1. If you didn’t get a full stimulus check or if you didn’t receive one at all, it’s not too late.

John Gross, an accountant and Owner of Midwest Accounting and Tax Services, Inc. explained the federal government put out the 2020 stimulus based on everyone’s 2019 income, but that money was distributed for and during the 2020 tax year.

So, if you made more money in 2019 and as a result never received that stimulus, you can claim that on your taxes to get an additional amount of money or potentially the full sum.

2. New Property Tax Credit

Gross also said there’s ”A major change for Nebraska homeowners or anyone with a rental or investment property.”

Those individuals are “entitled to a tax credit based on the taxes paid for that school district.” Taxpayers should check the Nebraska Department of Revenue and look up their parcel number to determine how much credit they qualify for.

3. New Tax Law for Charitable Donations

The IRS will allow people who donate to non-profit organizations an above line deduction of $300 for their contribution, according to Gross.

Usually, only taxpayers who itemize their deductions qualify for the charitable contribution deduction. The deduction reduces taxable income after the donor’s adjusted gross income (AGI) is calculated. AGI determines eligibility for specific tax breaks.

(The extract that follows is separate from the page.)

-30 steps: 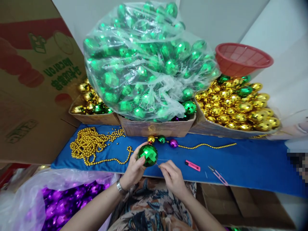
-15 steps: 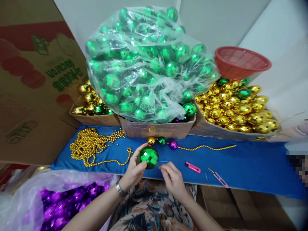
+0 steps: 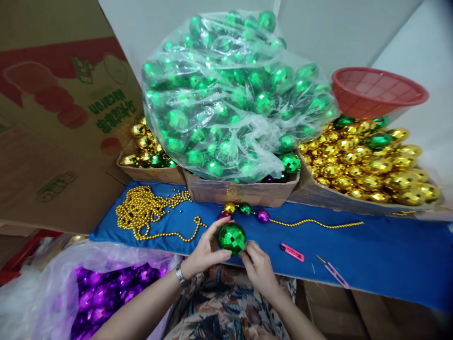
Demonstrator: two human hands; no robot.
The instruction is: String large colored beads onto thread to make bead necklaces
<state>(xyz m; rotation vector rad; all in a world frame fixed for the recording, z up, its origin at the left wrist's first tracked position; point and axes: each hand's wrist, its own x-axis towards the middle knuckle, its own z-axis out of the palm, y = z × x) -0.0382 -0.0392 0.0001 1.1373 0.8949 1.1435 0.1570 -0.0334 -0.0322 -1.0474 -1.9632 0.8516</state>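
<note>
A large faceted green ball (image 3: pixel 232 239) rests in my left hand (image 3: pixel 205 250), its fingers behind and thumb in front. At the ball's right edge, my right hand (image 3: pixel 259 269) has its thumb and fingers pinched together against it; what they hold is too small to make out. Just beyond the ball lies a string of beads: a gold ball (image 3: pixel 230 208), a smaller green ball (image 3: pixel 245 208) and a purple ball (image 3: pixel 263 216), with another purple ball (image 3: pixel 223 216) partly hidden by my left fingers. A gold bead chain (image 3: pixel 314 222) runs right from the string.
Right of my hands lie a pink cutter (image 3: pixel 292 251) and pink thread snips (image 3: pixel 333 271). Gold bead chains (image 3: pixel 139 210) are heaped left. Behind stand cartons (image 3: pixel 244 192), a bag of green balls (image 3: pixel 226 99), gold balls (image 3: pixel 368 165) and a red basket (image 3: pixel 380 89). Purple balls (image 3: pixel 106 297) sit lower left.
My right fingers have closed in from slightly apart, where a thin strand showed, to the green ball's edge. The whole view has shifted, so things appear further right.
</note>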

Finally, for anyone who is not completely comfortable with in-person tax appointments, but would prefer to have their return completed by a professional, Gross suggested asking if a ‘drop-off’ option is available.

He said his company and many others will allow people to leave their tax information at the office to be completed on their behalf, in order to maintain distance and safety. The process will be secured and all communication would be virtual.